Practical Performative Policy Learning with Strategic Agents
Chen, Qianyi, Chen, Ying, Li, Bo
This paper studies the performative policy learning problem, where agents adjust their features in response to a released policy to improve their potential outcomes, inducing an endogenous distribution shift. There has been growing interest in training machine learning models in strategic environments, including strategic classification and performative prediction. However, existing approaches often rely on restrictive parametric assumptions: micro-level utility models in strategic classification and macro-level data distribution maps in performative prediction, severely limiting scalability and generalizability. We approach this problem as a complex causal inference task, relaxing parametric assumptions on both micro-level agent behavior and macro-level data distribution.

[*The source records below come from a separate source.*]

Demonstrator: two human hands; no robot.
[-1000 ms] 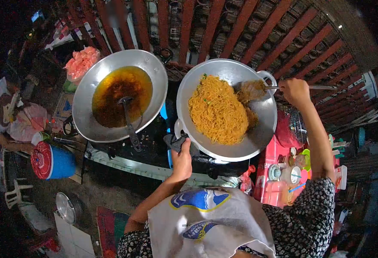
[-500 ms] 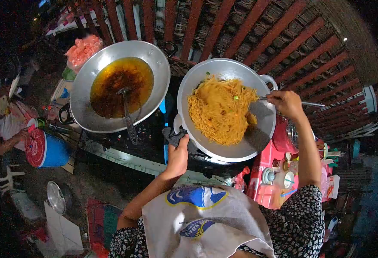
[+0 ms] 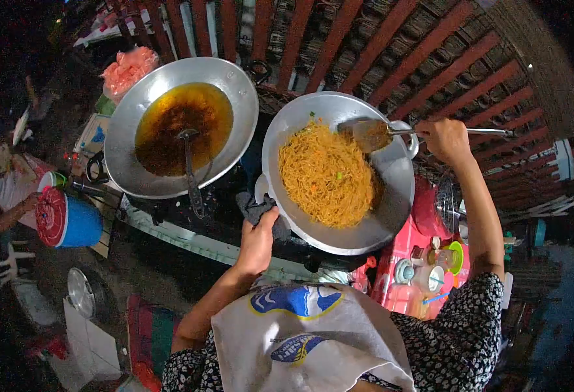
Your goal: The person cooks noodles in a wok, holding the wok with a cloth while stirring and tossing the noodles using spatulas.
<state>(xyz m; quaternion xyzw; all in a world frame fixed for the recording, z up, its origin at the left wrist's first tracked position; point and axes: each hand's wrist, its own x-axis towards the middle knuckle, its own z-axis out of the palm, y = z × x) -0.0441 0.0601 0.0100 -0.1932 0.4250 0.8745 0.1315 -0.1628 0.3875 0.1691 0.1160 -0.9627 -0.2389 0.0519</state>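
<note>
My right hand [image 3: 445,138] is closed round the long metal handle of a spatula [image 3: 369,135], whose blade hangs over the upper right part of a metal wok [image 3: 391,215]. Orange-brown noodles [image 3: 326,176] with green bits lie heaped in that wok. My left hand [image 3: 258,240] grips a dark cloth [image 3: 258,212] against the wok's left handle. To the left, a second wok [image 3: 120,140] holds dark golden oil [image 3: 182,124], with a slotted ladle [image 3: 190,173] resting in it.
Behind the woks stands a red slatted fence [image 3: 339,46]. A bag of pink pieces [image 3: 130,68] is at the upper left, a blue bucket [image 3: 81,221] at the left beside a person's arm [image 3: 14,214]. Cups and jars [image 3: 427,277] stand on a red cloth at the right.
The spatula has gone into the noodles and come back up to the wok's upper right. The noodle heap has shifted and spread. My left hand stays on the cloth at the handle.
</note>
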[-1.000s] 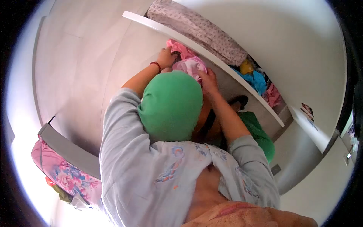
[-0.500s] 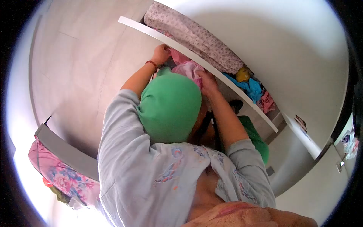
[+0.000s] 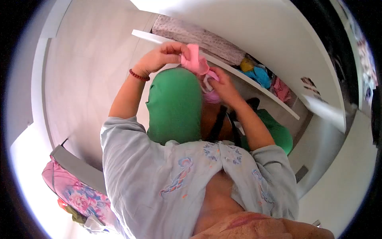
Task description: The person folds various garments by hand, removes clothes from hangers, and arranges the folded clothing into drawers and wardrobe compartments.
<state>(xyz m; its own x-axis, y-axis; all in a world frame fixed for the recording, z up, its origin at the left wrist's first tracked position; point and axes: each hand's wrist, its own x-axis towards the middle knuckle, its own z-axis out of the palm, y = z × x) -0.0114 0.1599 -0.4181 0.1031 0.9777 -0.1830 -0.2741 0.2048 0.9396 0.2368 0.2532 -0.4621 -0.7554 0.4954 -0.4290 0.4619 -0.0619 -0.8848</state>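
Observation:
Pink cloth (image 3: 194, 59) is held up between my two hands, just beyond my green-covered knee (image 3: 175, 103). My left hand (image 3: 169, 55), with a red bead bracelet at the wrist, pinches the cloth's left end. At its right end my right hand (image 3: 223, 85) grips a pink and white part, the fingers closed round it. A lilac-pink piece (image 3: 211, 96) hangs below the right hand. Behind the cloth runs the white front edge of an open drawer (image 3: 254, 88).
The drawer holds a patterned grey-pink fabric bundle (image 3: 199, 38), a yellow item (image 3: 246, 64), blue cloth (image 3: 260, 76) and dark pink cloth (image 3: 281, 88). Floral pink fabric (image 3: 85, 199) lies by a grey edge at lower left. A white door panel (image 3: 278, 40) stands at upper right.
Both hands have lifted the pink cloth up from beside the drawer front, closer to the camera, and it is now stretched between them. The view has shifted slightly.

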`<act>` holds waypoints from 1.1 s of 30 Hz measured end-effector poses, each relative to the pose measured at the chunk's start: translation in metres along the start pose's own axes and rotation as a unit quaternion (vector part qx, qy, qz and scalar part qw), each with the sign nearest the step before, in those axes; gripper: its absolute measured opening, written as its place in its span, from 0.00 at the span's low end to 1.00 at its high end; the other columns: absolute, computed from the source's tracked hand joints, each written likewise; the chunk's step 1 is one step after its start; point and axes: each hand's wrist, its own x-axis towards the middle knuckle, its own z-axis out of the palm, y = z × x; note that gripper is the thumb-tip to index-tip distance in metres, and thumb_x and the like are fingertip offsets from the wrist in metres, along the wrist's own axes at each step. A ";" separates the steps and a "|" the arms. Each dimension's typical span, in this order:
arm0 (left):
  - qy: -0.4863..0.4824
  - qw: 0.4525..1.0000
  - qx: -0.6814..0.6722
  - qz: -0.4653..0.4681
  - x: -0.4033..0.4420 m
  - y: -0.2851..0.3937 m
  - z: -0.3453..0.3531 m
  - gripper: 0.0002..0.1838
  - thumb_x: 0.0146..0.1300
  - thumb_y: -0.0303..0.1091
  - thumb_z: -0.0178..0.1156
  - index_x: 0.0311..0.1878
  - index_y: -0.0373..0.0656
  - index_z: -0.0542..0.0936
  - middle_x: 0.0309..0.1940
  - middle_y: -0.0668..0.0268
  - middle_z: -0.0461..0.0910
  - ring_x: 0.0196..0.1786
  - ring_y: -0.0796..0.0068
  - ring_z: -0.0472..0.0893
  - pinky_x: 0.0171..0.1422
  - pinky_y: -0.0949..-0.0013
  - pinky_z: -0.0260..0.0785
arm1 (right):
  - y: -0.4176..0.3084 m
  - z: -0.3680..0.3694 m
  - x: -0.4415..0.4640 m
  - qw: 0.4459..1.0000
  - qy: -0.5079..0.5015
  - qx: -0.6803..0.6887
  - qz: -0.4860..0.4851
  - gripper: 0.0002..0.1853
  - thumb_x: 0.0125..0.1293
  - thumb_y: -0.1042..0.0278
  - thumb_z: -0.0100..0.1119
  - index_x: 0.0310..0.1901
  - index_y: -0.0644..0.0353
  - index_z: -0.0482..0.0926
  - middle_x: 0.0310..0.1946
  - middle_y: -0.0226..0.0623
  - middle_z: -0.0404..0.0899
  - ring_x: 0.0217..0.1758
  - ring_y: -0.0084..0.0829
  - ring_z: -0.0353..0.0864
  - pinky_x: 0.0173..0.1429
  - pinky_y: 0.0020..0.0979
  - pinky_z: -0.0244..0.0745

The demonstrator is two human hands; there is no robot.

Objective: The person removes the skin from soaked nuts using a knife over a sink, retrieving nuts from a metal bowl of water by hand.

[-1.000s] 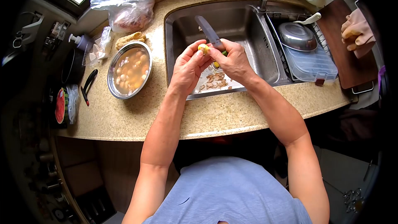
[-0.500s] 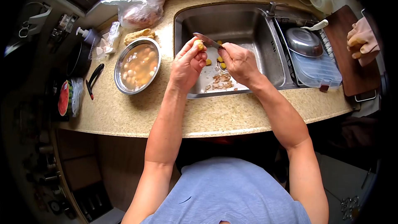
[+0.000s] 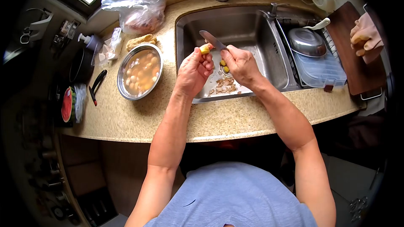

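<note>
Between the fingertips of my left hand (image 3: 195,69) is a small yellow piece of food (image 3: 205,49), too small to name its kind. My right hand (image 3: 240,65) grips a knife (image 3: 213,40) by its handle, the blade slanting up and left just above the yellow piece. Both hands are over the steel sink (image 3: 261,25). Below them lie brown peelings (image 3: 225,85) and a few yellow bits (image 3: 225,69) near the drain. Left of the sink stands a metal bowl (image 3: 120,77) of cloudy water with several pale round pieces (image 3: 134,78) in it.
Behind the bowl are a knobbly tan piece (image 3: 141,41) and a plastic bag (image 3: 141,12). A black-handled peeler or knife (image 3: 97,85) lies at left. Right of the sink, a rack holds a metal lid (image 3: 308,42) and plastic box (image 3: 320,67), beside a brown board (image 3: 351,50) and gloves (image 3: 367,38).
The knife blade has lifted slightly and now points more steeply upward. My left hand has shifted a little right and down with the yellow piece, turning it.
</note>
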 end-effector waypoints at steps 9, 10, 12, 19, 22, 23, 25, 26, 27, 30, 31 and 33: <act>-0.012 0.999 0.046 0.000 0.002 -0.006 0.005 0.17 0.79 0.40 0.52 0.60 0.40 0.77 0.40 0.66 0.81 0.40 0.79 0.79 0.42 0.76 0.71 | -0.008 -0.003 -0.001 0.991 0.037 0.124 -0.043 0.12 0.72 0.61 0.58 0.43 0.64 0.81 0.31 0.46 0.85 0.35 0.35 0.87 0.40 0.35 0.78; 0.022 0.997 0.074 0.014 0.001 -0.007 0.010 0.16 0.78 0.39 0.53 0.60 0.40 0.77 0.43 0.65 0.83 0.44 0.78 0.81 0.45 0.75 0.73 | -0.010 -0.006 0.000 0.990 0.020 0.136 0.010 0.13 0.73 0.61 0.58 0.44 0.64 0.81 0.31 0.46 0.85 0.35 0.34 0.87 0.40 0.36 0.78; 0.051 0.993 0.105 0.031 0.001 -0.008 0.009 0.14 0.77 0.37 0.56 0.61 0.43 0.76 0.51 0.62 0.84 0.55 0.73 0.82 0.57 0.70 0.75 | -0.012 -0.008 0.003 0.987 0.003 0.138 0.086 0.14 0.74 0.60 0.55 0.41 0.64 0.79 0.30 0.47 0.84 0.33 0.39 0.86 0.38 0.39 0.76; -0.034 0.998 -0.017 0.058 0.006 -0.014 -0.003 0.17 0.78 0.34 0.52 0.65 0.41 0.73 0.60 0.58 0.79 0.63 0.65 0.78 0.70 0.58 0.72 | -0.004 0.008 -0.004 0.999 0.000 0.015 -0.043 0.13 0.75 0.62 0.51 0.34 0.62 0.75 0.28 0.49 0.81 0.33 0.53 0.82 0.37 0.47 0.74; -0.038 0.997 -0.046 0.038 0.006 -0.016 -0.005 0.20 0.78 0.35 0.51 0.68 0.39 0.71 0.62 0.56 0.77 0.65 0.61 0.76 0.74 0.55 0.68 | -0.002 0.011 -0.004 1.000 0.006 0.016 -0.016 0.14 0.75 0.61 0.51 0.35 0.62 0.76 0.27 0.50 0.81 0.34 0.54 0.82 0.38 0.48 0.74; -0.038 0.997 -0.045 0.039 0.006 -0.016 -0.005 0.20 0.78 0.35 0.51 0.68 0.39 0.71 0.62 0.56 0.77 0.65 0.61 0.76 0.74 0.55 0.68 | -0.001 0.012 -0.004 1.000 0.008 0.016 0.010 0.14 0.75 0.61 0.52 0.35 0.62 0.76 0.27 0.50 0.81 0.33 0.54 0.82 0.38 0.49 0.74; 0.001 0.996 -0.083 0.042 0.006 -0.017 -0.001 0.19 0.78 0.35 0.51 0.67 0.39 0.71 0.63 0.56 0.77 0.68 0.60 0.74 0.75 0.54 0.67 | -0.001 0.011 -0.005 0.999 0.005 0.032 0.001 0.14 0.75 0.60 0.52 0.35 0.62 0.77 0.26 0.51 0.81 0.33 0.54 0.82 0.38 0.49 0.74; 0.001 0.996 -0.082 0.043 0.006 -0.016 -0.001 0.19 0.78 0.35 0.51 0.67 0.39 0.71 0.63 0.56 0.77 0.68 0.60 0.74 0.75 0.54 0.67 | -0.001 0.011 -0.005 0.999 0.002 0.048 -0.007 0.14 0.74 0.60 0.52 0.36 0.62 0.77 0.26 0.51 0.81 0.33 0.54 0.82 0.38 0.49 0.74; -0.003 0.996 -0.084 0.035 0.006 -0.015 -0.002 0.19 0.78 0.35 0.51 0.67 0.40 0.72 0.63 0.56 0.77 0.69 0.60 0.73 0.76 0.53 0.66 | -0.001 0.012 -0.004 0.999 0.001 0.048 -0.008 0.14 0.74 0.60 0.52 0.36 0.62 0.77 0.26 0.51 0.81 0.33 0.54 0.82 0.38 0.49 0.74; -0.001 0.996 -0.083 0.022 0.005 -0.015 -0.004 0.19 0.78 0.35 0.51 0.67 0.41 0.72 0.62 0.56 0.78 0.68 0.59 0.74 0.75 0.53 0.67 | 0.000 0.014 -0.004 0.999 0.004 0.040 0.005 0.13 0.74 0.61 0.52 0.36 0.62 0.78 0.27 0.50 0.81 0.33 0.54 0.82 0.37 0.48 0.74; 0.003 0.997 -0.080 0.019 0.005 -0.014 -0.003 0.18 0.78 0.34 0.51 0.67 0.42 0.73 0.61 0.57 0.79 0.67 0.60 0.76 0.74 0.53 0.69 | 0.002 0.011 -0.003 0.999 -0.004 0.033 0.023 0.13 0.74 0.61 0.53 0.36 0.62 0.78 0.27 0.50 0.81 0.34 0.54 0.82 0.37 0.48 0.75; 0.015 0.999 -0.042 0.025 0.004 -0.012 -0.002 0.18 0.77 0.33 0.52 0.67 0.42 0.73 0.59 0.59 0.80 0.64 0.62 0.78 0.71 0.56 0.72 | 0.003 0.006 -0.001 0.999 -0.013 0.025 0.041 0.13 0.74 0.61 0.53 0.36 0.62 0.78 0.27 0.49 0.81 0.34 0.53 0.83 0.37 0.48 0.75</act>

Leveraging bounded rationality, we uncover a practical low-dimensional structure in distribution shifts and construct an effective mediator in the causal path from the deployed model to the shifted data. We then propose a gradient-based policy optimization algorithm with a differentiable classifier as a substitute for the high-dimensional distribution map. Our algorithm efficiently utilizes batch feedback and limited manipulation patterns. Our approach achieves high sample efficiency compared to methods reliant on bandit feedback or zero-order optimization. We also provide theoretical guarantees for algorithmic convergence. Extensive and challenging experiments on high-dimensional settings demonstrate our method's practical efficacy.